Eric Adelstein, a Chicago-based national consultant to Democrats, justifiably has two problems with the "defining moment" narrative parroted by many, especially in Washington.

First, there is our felt need to not just report and dissect every major event but to also place each in a supposedly appropriate historical context. "Today's rush to judgment, to keep sore, to weigh things on the scale of political outcomes trivializes everything," he said, only a few days after the embarrassing hyperbole of the "Wedding of the Century."

"Can you imagine the same-day stories on the bombing of Pearl Harbor, or the dropping of the atomic bomb on Hiroshima, or the moon landing, discussing the political implications for the president at the next election?" he asked.

But, of course, that's what we now do, with occasional cable commentators, like myself, falling prey to the same affliction in a media culture where it's generally more prized to be provocative, and thus presumably "interesting," than right. Herald an oil spill as "Obama's Katrina" and save those sober, nuanced, long-winded commentaries for C-Span, I guess.

Second, as pro basketball and hockey playoffs are underway, it's good to be reminded that, just as with sports, there tend to be two seasons in presidential politics. There's the run-up to a campaign and, then, the election campaign itself.

"Anyone who thinks they know what will define an election light years in media time from now is delusional," said Adelstein.

By coincidence, Wednesday's front pages of his and Obama's hometown newspapers and TV outlets were less interested in bin Laden than in Chicago Bulls star Derrick Rose being named the NBA's Most Valuable Player the day before. In addition, the town was anxious that the Bulls, with the best regular season record, were looking distinctly fragile in their second, more important, season, the playoffs.

The fragmented media landscape and rise of the internet accelerate our child-like attention spans and the difficulty of generating interest, no less consensus, on anything, especially public policy. Stunning deficits and underfunded pension liabilities hover over urban America like a soon-to-explode Hindenburg airship. But good luck to the elected official trying to generate a sense of civic urgency.
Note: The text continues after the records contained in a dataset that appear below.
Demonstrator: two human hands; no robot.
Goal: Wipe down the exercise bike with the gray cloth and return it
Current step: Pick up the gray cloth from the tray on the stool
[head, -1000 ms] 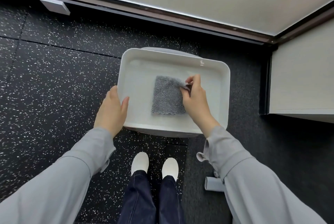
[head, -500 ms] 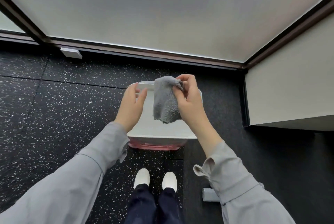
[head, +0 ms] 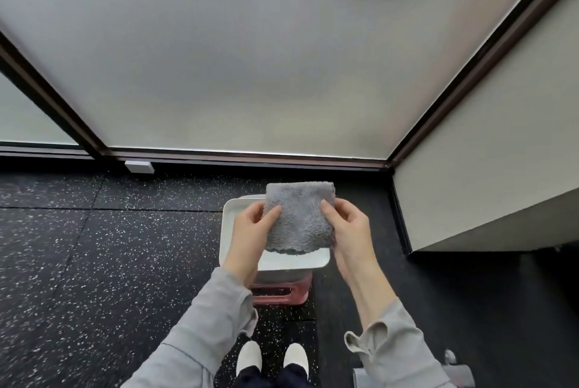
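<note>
I hold a folded gray cloth (head: 299, 217) up in front of me with both hands. My left hand (head: 250, 234) grips its left edge, thumb on the front. My right hand (head: 351, 231) grips its right edge the same way. The cloth hangs above a white tray (head: 294, 259), which rests on a pink stool or crate (head: 282, 292) on the floor. The exercise bike itself is mostly out of view; only a gray metal part (head: 457, 370) shows at the bottom right.
Black speckled rubber floor (head: 94, 246) spreads to the left. A frosted glass wall (head: 250, 58) with a dark frame stands ahead. A beige wall or cabinet (head: 488, 184) juts out on the right. My white shoes (head: 271, 358) are below the tray.
My right hand lifted the cloth out of the tray. My left hand left the tray rim and took the cloth's left edge. The view tilted upward.
</note>
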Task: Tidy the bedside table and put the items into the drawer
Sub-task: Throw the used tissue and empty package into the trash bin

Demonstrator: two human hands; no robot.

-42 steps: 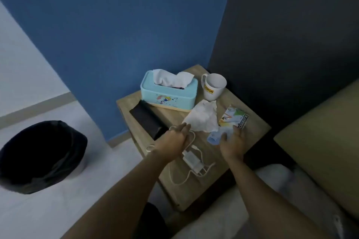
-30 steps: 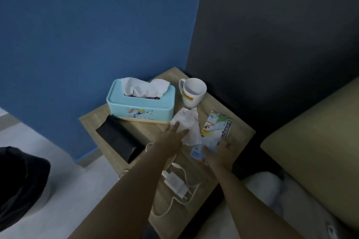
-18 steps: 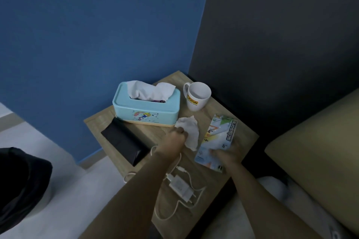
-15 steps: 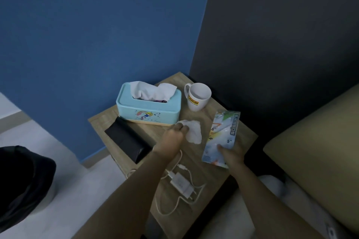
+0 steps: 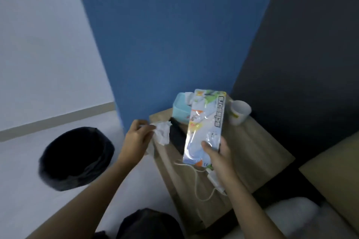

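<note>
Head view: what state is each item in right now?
Scissors pack: lifted, held in right hand.
Crumpled tissue: pinched by left hand at the table's edge.
Mug: upright on bedside table.
Charger cable: loose on table.
Bin: open, black-lined.

Glossy plastic scissors pack (image 5: 204,128), crumpled paper tissue (image 5: 162,134), matt wood-grain table (image 5: 252,151).

The scissors pack (image 5: 206,122) is hiding most of the tissue box (image 5: 180,110); the right forearm is covering the charger (image 5: 214,177).
</note>
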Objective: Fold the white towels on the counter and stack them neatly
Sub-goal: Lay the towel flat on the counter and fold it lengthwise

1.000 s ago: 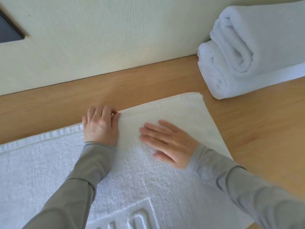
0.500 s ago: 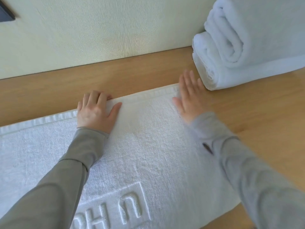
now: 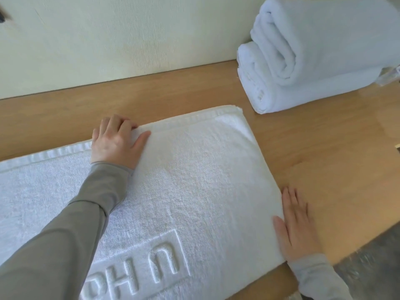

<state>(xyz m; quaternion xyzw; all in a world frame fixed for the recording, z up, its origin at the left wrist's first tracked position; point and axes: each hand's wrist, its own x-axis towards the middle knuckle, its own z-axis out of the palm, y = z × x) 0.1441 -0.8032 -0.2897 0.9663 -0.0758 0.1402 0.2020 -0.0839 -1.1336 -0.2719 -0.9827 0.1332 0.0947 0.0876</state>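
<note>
A white towel with raised lettering lies flat and folded on the wooden counter. My left hand rests on its far hem, fingers bent over that edge and thumb lying on the cloth. My right hand lies flat with straight fingers against the towel's right edge, partly on the counter. Two folded white towels sit stacked at the back right.
A pale wall runs along the back of the counter. Bare wood shows between the flat towel and the stack. The counter's front edge and a dark speckled floor show at the lower right.
My right hand has slid from the towel's far right corner down along its right edge toward me. My left hand has stayed on the far hem.
</note>
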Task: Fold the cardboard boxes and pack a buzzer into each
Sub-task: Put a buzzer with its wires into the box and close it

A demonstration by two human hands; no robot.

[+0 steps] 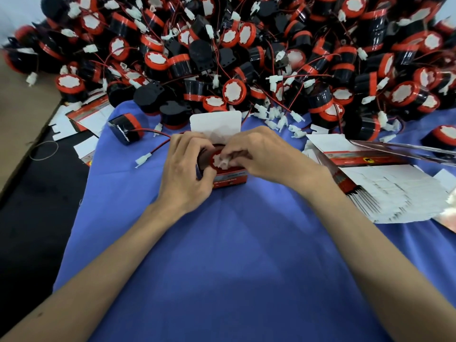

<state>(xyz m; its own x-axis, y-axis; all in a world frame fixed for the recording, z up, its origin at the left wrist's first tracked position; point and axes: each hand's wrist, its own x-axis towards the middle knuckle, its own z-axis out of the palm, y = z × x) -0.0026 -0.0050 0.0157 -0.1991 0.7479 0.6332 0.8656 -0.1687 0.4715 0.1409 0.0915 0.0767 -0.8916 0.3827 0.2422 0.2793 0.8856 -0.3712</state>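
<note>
A small red and white cardboard box [230,178] stands on the blue cloth [222,255] with its white top flap [215,122] raised. Inside it sits a red and black buzzer [214,157], face toward me. My left hand [184,169] grips the box's left side, fingers curled over its top edge. My right hand [261,154] pinches the buzzer's white connector [225,161] over the opening. A loose buzzer [126,128] lies on its side to the left, its red and black wire ending in a white plug [142,159].
A big heap of red and black buzzers [246,50] fills the far side of the table. Stacks of flat unfolded boxes [385,191] lie at the right, more flat boxes [84,117] at the left. A brown carton [22,114] stands at the far left.
</note>
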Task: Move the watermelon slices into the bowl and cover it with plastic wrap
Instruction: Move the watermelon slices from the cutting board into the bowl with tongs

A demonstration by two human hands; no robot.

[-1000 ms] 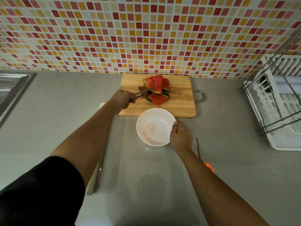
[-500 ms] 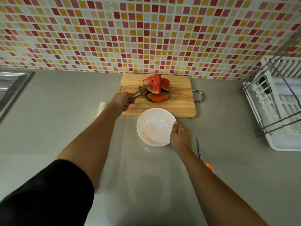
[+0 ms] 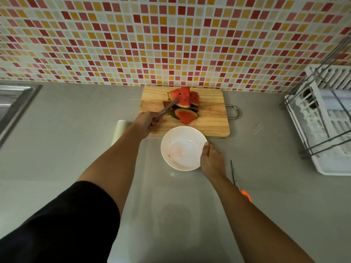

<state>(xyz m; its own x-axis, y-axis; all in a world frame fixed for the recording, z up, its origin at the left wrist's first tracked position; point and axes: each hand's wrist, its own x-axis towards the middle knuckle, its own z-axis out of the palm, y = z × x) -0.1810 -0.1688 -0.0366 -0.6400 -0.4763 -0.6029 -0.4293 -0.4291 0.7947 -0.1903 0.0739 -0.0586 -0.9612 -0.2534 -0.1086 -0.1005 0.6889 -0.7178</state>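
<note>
Our left hand (image 3: 147,121) is closed round the handle of the tongs (image 3: 167,109), which reach up and to the right over the near left part of the board (image 3: 210,124). Their tips lie against the left side of the slices (image 3: 183,105); we cannot tell whether they pinch one. The slices sit in a heap toward the back of the board, red flesh up and green rinds showing, with one wedge lying flat at the near side of the heap. The bowl (image 3: 182,136) stands on the counter (image 3: 76,133), just in front of the board's near edge. It is white, with pink juice smeared inside and no slice in it. Our right hand (image 3: 211,161) holds the bowl at its right side, thumb on the rim; the other fingers are hidden behind the hand. A white roll (image 3: 119,128) lies on the counter just left of our left forearm, mostly hidden by it. Scissors (image 3: 235,180) with an orange handle lie to the right of our right wrist, blades pointing away from us. A white dish rack (image 3: 326,130) stands at the far right, and the edge of a sink (image 3: 15,103) shows at the far left. Small red, yellow and white tiles cover the wall (image 3: 171,44) behind the board. A black sleeve (image 3: 66,224) covers our left upper arm.
</note>
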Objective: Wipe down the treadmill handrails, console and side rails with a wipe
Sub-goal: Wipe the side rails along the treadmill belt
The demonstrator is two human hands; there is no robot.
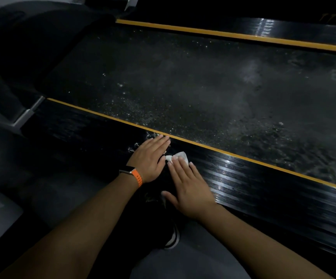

And just like the claims of Obama being a Muslim, or being born in a foreign land, the quantities of misinformation about bin Laden's death will spread, raise doubts and make it more problematic to tag his capture and death a "defining moment."

"One might go a bit further and say that TV has reduced what might been defining and teachable moments into mini-dramas, more scripted than spontaneous, and drowning in commentary," said historian Richard Norton Smith. "The next election may be less about defining moments -- historically significant as they may be -- than defining circumstances, like every moment a motorist pulls up the gas pump and is reminded of -- what?"

Yup. I did a double-take Tuesday as I filled up at $4.59 a gallon. Even in the president's hometown, the latest "defining moment" may dissipate as rapidly as gas fumes. I got back into the car, turned on sports radio and listened to palaver about the Bulls.